Some days, I feel the burden of teaching in such a fast-changing field.  Just in the last week, I’ve worked in four different languages in four completely different contexts.  People expect me to know about everything from Photoshop to mobile phone programming.  Like many CS teachers, I’m the only one, so I have no one I can turn to to ask questions, to bounce around curriculum ideas, or just to commiserate.  It’s why I enjoyed the CS Teacher Meetup I organized last week.  I think I just needed to talk about stuff–and I think everyone there felt the same way.

It’s also true that I wear multiple hats at my school.  Many a CS teacher is often the Technology person, either on the academic side of things: developing curriculum and skills, working with faculty.  Or they might be on the more technical side: managing the network or email servers, managing hardware and software, etc.  Or both!  And that’s in addition to teaching.  And that’s kind of like keeping up with two fields.  They’re related, but they’re still two fields.

I would just really like to feel, for once, that I have a handle on what I do.  I feel like I’m barely treading water.

6 Replies to “Being a CS Teacher is Hard”

  1. What I love is when they call me because the school copy machine is sick, after all the message says “call system administrator”. And some how I am the school bell system expert. The school bells are not on a computer. I have learned to say “NO” to the cell phone set up requests. Why would people assume we are experts on iPhones when we do not own iPhones? Because it is sort of a computer?

    I never feel like I know everything I should know about this job. Just today I learned how to give an old HP printer a static IP address after 15 minutes of digging through menus. Oh, and set up laptops so they are on one network for the hard wire (the printer), and another network for the wireless (internet). Never, ever boring.

  2. With the world so heavily reliant on computing it’s surprising how little schools and colleges focus on CS and IT. To be the only CS teacher must be hard. For a while, the chair of our CTIS program was one of the chemistry professors. My university has been fortunate enough to find two new professors and one willing enough to take the chair position so our faculty isn’t all over the place. This not only gave us CS majors more choices when it came to choosing classes, but it pushed the school to upgrade our lackluster network and PCs.

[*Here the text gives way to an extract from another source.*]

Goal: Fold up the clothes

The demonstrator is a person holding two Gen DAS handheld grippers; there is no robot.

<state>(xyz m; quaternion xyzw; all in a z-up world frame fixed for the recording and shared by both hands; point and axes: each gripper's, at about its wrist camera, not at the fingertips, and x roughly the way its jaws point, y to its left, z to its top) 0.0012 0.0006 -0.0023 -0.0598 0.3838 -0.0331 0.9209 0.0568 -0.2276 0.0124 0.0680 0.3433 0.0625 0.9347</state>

    While I understand you’re doing your work at a high school mainly, my suggestion would be getting more students involved. We’re a tiny independent liberal arts college and no one would dare bother one of the CS professors for tech-support. The school utilizes a help desk comprised of current and former CTIS students for setting up networks, trouble-shooting and software/hardware installation. I bet Pennsylvania has it’s share of young, bright minds that could take the role of tech-support and let you focus on educating.

  3. Apothecary, funny you should mention getting the students involved. I am in the process of doing just that. We do have a tech support team who deal with hardware/software/network issues, but if it touches anything to do with teaching, I end up providing assistance. My hope is to get the students to teach the teachers and their classmates things like working with images, creating videos, making better use of the cloud, etc.

  4. Hi all,

    I am Josh Williams a junior business major here at Guilford College. I thought that it was interesting that you bought up your role at your school. First off, I agree with you, that field seems to never rest when it comes to innovation. There are people that are trying to advance the current technology of computers, and other information technologies daily. I’m not sure the process you take in learning about these new technologies that the world is exposed too, but its seems that as soon as you learn one technology and how to teach others, there is a new technology that is created that can run circles around the previous.

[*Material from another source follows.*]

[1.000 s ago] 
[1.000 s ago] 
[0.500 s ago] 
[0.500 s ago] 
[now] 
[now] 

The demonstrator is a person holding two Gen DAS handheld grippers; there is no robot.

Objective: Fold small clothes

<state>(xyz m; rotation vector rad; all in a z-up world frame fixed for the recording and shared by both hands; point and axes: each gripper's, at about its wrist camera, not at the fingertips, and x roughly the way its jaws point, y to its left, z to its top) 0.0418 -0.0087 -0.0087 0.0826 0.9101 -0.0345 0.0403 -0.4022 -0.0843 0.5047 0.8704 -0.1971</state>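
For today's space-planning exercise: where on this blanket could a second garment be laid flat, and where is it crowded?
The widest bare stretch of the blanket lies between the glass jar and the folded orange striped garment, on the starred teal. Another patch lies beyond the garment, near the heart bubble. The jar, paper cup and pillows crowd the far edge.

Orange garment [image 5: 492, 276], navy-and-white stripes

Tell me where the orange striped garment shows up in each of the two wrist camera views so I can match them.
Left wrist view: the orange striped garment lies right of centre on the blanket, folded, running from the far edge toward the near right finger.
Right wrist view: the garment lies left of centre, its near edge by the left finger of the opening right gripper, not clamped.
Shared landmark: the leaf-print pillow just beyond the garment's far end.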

    As for the double roles that you play, within your school, I think that displays the fact that the market is at a high demand for IT specialists. Like you said, your job demands two type of skills. Luckily your work place isn’t relying heavily on IT production throughout the workplace. But those two roles that you play and struggle keeping up with, two IT majors could have those jobs and excel because they both would be trained to handle their job specific tasks. Just saying that this is how I perceive the job market for IT majors. Plus people aren’t willing to take the time to learn technology but they are willing to be users. So as long as this parallel continues, people will always need someone to explain the technology.

    – Josh

  5. Here is the problem with hiring IT professionals to work at schools. One of the large school districts here in Montana is advertising for a tech support technician. The requirements are pretty extensive, be an expert in networking, Macs, PCs and so on. Here is the problem – $13.77 / hr. Nobody with the required experience is going to work for $13.77 / hr. The typical turn over for the starting techs in my area is one year. They take the job until they can find something better, which is not hard to do. Teacher techs on the other hand are teachers with a much different motivation.

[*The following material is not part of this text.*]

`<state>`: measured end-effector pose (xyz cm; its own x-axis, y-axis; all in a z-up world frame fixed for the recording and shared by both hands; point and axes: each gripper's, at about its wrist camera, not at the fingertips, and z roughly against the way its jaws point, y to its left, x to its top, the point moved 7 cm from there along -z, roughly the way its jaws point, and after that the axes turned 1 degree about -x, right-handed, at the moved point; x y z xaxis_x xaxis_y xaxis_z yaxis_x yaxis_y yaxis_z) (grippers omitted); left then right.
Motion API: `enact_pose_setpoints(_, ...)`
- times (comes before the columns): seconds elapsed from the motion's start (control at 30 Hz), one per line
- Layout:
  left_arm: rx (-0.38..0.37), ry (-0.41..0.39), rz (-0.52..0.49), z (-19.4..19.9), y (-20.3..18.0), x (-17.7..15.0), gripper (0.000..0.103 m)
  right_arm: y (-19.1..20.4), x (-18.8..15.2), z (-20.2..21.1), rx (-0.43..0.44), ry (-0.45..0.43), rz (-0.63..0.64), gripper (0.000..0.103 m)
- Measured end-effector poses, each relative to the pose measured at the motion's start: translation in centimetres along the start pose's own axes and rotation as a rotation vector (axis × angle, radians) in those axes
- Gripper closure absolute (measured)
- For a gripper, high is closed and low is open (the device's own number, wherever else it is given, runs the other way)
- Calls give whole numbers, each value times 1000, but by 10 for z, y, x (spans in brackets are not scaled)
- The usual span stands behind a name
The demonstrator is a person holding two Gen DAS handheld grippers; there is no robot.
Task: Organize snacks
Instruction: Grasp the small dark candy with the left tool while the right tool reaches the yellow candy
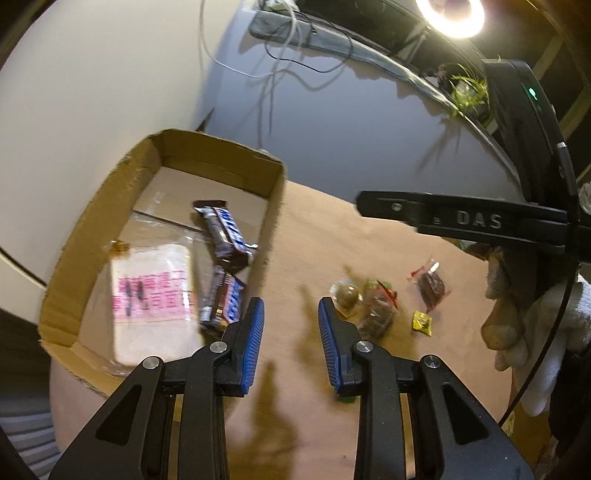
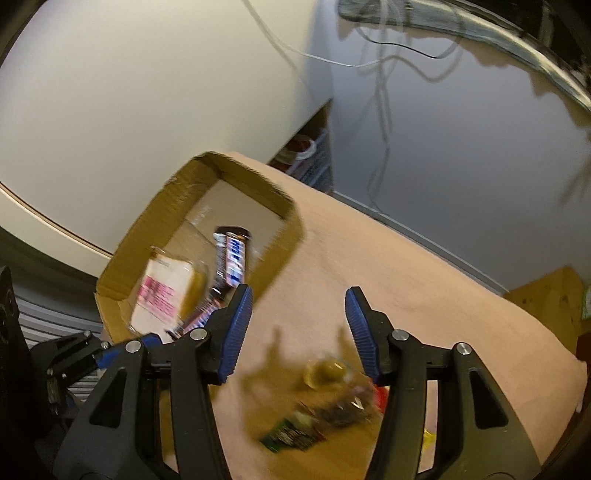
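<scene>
Cardboard box point(image 1: 92, 236) on tan table point(image 1: 314, 229), two chocolate bars point(image 1: 225, 236) and a pink-printed packet point(image 1: 151, 295) inside, small wrapped snacks point(image 1: 376, 310) loose on the table right of the box, left gripper point(image 1: 291, 314) jaws apart, empty, right gripper point(image 2: 299, 325) jaws apart above the loose snacks, empty.

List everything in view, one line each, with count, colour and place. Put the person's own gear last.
cardboard box: one, brown, left on the table.
chocolate bars: two, dark wrappers, inside the box.
bread packet: one, clear with pink print, inside the box.
small wrapped snacks: about four, mixed colours, loose on the table.
table: one, tan.
ring light: one, lit, top right.
left gripper: open, empty.
right gripper: open, empty.
gloved hand: white, holding the right gripper.
</scene>
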<state>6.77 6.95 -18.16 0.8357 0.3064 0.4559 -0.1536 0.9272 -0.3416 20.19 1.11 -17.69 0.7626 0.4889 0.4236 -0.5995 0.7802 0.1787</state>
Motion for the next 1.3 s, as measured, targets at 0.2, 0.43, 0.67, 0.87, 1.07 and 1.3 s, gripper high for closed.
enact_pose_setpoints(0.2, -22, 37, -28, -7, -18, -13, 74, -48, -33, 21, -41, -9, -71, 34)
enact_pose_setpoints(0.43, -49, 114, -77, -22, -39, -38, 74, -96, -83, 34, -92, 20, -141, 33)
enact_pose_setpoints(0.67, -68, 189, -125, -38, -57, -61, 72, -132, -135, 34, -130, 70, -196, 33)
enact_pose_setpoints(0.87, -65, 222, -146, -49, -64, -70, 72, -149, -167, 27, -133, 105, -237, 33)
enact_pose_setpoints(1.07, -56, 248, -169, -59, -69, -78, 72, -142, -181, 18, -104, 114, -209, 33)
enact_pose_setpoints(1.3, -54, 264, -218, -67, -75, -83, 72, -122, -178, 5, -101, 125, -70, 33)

  6. Garth, exactly! We just contracted out our IT work to a company that works with most of the area independent schools. They have great IT staff and get a decent salary from the contracting company. They work at multiple schools.

    But, besides myself, we have another faculty member who does some tech work. There’s a lot to be done. Much of it is help desk, but there’s also networking, security, software installs, smartboard stuff, audio/video setups, etc.